Breaking Down How Tim Duncan Plays Vital Role in San Antonio Spurs Offense

Jared Dubin@@JADubin5Featured ColumnistApril 1, 2013

Mar 31, 2013; San Antonio, TX, USA; San Antonio Spurs forward Tim Duncan (21) reacts during the second half against the Miami Heat at the AT&T Center. The heat won 88-86. Mandatory Credit: Soobum Im-USA TODAY Sports

Tim Duncan might not be the most eye-popping superstar the NBA has ever seen, but there is a reason why they call him Mr. Consistent. 

At age 36, Tim Duncan is doing for the San Antonio Spurs exactly what he has always done: playing excellent defense, slapping up double-double after double-double and acting as a hub on offense both on the block and around the elbows.

Though his minutes have been cut over the years to preserve his body for the playoff grind, Duncan has remained metronomic in his consistency. His career averages of 20.6 points, 11.5 rebounds and 3.1 assists per 36 minutes look remarkably like his season averages of 21.0 points, 12.0 rebounds and 3.2 assists. Even his .507 career field-goal percentage is nearly matched by his season mark of .505.
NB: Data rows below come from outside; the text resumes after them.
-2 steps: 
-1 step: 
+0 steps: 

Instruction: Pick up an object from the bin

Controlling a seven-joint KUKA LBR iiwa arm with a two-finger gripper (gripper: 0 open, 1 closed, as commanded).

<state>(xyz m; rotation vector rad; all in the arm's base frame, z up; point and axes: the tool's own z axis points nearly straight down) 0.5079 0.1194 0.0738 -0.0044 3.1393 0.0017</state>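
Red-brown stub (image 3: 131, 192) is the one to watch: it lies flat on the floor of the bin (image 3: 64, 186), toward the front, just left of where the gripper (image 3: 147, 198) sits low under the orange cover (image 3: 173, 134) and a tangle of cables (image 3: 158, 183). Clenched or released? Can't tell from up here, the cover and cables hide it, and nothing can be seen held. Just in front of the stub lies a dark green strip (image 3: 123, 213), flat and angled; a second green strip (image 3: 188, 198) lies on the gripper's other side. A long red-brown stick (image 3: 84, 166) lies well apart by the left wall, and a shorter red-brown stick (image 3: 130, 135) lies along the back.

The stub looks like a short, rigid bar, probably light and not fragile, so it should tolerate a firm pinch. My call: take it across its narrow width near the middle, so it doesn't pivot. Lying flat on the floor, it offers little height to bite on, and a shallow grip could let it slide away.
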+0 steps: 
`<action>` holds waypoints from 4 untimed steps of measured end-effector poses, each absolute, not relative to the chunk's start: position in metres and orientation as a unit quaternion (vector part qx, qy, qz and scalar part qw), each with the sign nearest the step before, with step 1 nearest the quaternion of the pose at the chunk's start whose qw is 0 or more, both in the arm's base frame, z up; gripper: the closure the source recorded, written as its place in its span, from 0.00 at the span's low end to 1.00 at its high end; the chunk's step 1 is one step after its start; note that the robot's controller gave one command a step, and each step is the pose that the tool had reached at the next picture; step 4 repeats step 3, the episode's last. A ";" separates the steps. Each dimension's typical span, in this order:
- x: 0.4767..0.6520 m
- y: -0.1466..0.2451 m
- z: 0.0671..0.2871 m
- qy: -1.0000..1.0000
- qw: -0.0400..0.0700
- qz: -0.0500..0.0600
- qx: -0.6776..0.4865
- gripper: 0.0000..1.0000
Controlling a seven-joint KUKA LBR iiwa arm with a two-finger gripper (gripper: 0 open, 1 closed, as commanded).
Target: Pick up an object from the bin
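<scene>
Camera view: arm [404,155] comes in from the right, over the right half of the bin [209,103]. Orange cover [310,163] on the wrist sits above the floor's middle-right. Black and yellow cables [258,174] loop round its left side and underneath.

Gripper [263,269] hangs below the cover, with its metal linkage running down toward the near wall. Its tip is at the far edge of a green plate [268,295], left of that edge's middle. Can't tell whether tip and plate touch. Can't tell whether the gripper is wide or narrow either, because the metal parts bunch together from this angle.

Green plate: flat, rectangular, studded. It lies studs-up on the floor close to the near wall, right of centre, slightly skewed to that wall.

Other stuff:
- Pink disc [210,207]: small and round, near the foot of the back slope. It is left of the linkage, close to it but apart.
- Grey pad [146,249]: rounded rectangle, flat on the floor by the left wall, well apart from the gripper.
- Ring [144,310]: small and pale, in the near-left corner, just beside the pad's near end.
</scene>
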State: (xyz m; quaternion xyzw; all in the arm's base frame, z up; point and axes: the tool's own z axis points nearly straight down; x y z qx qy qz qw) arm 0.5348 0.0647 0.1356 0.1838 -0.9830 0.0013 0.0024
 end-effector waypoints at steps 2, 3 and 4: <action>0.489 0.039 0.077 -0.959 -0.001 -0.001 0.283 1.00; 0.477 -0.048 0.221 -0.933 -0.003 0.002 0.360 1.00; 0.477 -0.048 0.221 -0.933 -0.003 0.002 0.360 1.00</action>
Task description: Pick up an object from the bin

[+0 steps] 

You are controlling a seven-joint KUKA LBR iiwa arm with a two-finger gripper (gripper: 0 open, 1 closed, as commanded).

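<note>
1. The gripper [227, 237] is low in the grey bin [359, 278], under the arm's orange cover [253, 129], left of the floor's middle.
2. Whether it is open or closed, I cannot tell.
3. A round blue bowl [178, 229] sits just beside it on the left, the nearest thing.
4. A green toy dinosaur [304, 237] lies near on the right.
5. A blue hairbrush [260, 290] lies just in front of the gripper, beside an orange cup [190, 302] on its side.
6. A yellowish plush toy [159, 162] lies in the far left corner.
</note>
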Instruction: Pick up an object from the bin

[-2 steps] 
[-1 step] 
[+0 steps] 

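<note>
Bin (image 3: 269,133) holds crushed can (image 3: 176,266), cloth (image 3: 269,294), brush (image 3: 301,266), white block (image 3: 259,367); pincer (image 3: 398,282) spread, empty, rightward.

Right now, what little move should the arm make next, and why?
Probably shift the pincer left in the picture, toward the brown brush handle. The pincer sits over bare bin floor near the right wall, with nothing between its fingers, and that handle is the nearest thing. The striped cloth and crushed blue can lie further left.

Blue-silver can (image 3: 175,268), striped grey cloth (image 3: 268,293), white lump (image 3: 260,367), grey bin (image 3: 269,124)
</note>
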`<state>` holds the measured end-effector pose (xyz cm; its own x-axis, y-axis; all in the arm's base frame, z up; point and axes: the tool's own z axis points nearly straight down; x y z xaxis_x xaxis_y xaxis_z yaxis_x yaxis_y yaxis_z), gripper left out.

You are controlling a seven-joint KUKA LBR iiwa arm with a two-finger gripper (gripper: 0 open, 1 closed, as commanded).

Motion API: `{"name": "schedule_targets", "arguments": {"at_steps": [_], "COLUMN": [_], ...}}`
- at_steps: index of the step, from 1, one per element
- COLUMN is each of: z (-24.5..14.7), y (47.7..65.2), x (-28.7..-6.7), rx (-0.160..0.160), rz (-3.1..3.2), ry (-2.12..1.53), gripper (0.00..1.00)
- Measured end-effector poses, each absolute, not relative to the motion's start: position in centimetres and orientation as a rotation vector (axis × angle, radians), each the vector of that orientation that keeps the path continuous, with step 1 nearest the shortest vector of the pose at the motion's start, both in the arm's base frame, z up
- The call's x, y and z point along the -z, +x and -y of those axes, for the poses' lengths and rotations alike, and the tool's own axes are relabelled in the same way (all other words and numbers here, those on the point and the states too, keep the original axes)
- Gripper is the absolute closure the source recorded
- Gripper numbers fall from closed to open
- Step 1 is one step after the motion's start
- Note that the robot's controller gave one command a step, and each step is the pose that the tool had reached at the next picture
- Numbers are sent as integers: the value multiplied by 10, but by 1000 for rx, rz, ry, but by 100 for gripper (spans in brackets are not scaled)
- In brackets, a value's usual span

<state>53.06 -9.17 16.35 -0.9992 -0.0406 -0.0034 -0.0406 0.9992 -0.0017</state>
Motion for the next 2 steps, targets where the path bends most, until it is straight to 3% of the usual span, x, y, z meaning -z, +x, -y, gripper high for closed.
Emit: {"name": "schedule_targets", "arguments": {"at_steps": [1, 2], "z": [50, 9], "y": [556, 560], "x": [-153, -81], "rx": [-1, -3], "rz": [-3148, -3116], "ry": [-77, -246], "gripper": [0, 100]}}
This all, obviously, is a testament to Duncan’s basketball brilliance, but what can’t be overlooked is Spurs coach Gregg Popovich’s deep understanding of the exact ways to use Duncan to best maximize his skill set while simultaneously playing off the opposing defense. 

The chemistry Duncan shares with point guard Tony Parker on the pick-and-roll is undeniable. They’ve been running it together for more than a decade now, and it’s come to the point where each knows exactly where the other will be before they get there.

This kind of drag screen in delayed transition isn’t exactly new for the Spurs, but it’s not necessarily something we would have seen them run early in Parker’s career. These days they run it like clockwork, and Duncan’s half-roll to the nail is exactly the strategy that should be used to beat the Heat’s aggressive trapping of pick-and-roll ball-handlers.

Norris Cole and Udonis Haslem string this out all the way toward the sideline, hoping to pressure Parker into throwing a bad, lazy pass that one of their athletes across the back line can jump to kickstart a fast break. Parker, though, has seen this song and dance before and fires a bullet to Duncan as soon as Haslem is drawn far enough away so that Duncan will have time to line up his jumper. 

When the opposition is trapping and stringing out pick-and-rolls, it’s a good idea to find other ways to get the ball to the elbows, if that’s one of your main goals from a possession. Luckily for San Antonio, they’ve been using an alternative to get Duncan open in that spot for years: the pin-down screen.

Not a lot of teams will set pin-downs for a big man (though over the past few years some other teams are getting in on the action), preferring to use them for more traditional shooters like guards and wings. But San Antonio has been using this action to get Duncan the ball around the free-throw line for a shot or a pass for nearly as long as I can remember.

Here, Parker brings the ball up the right side of the court as Duncan sets up on the right block. Danny Green curls around a Duncan screen and sprints up to the top of the key, where Parker passes him the ball.

Matt Bonner then flashes from the high post to the top of the arc, and Green sets off as if he’s going to screen for Stephen Jackson in the left corner. Green has his head completely turned toward Jackson with his right hand held high—the signal for Jackson to take his screen over the right side—but when Green gets to the free-throw line, he changes course and slams Chris Bosh with a screen just above the right block. The move creates just enough space for another Duncan jumper.

Though it didn’t result in a win for the Spurs against a shorthanded Heat team on March 31, this symbiosis between skill and play-calling is a large part of why the Spurs are yet again one of the league’s top offensive units and a true championship contender.

I’ve previously written that San Antonio’s style of offense gives it the best chance of any Western Conference team to dethrone the Heat, and I still believe that to be true. They’ll need a better effort than they put forth against Miami to get it done, but it’s not like we haven’t seen that from them before.

After all, we seemingly write off the Spurs every season, and how has that worked out?

There's a lot to be said for having a player like Duncan to build your success around, and the San Antonio Spurs are proof of just that.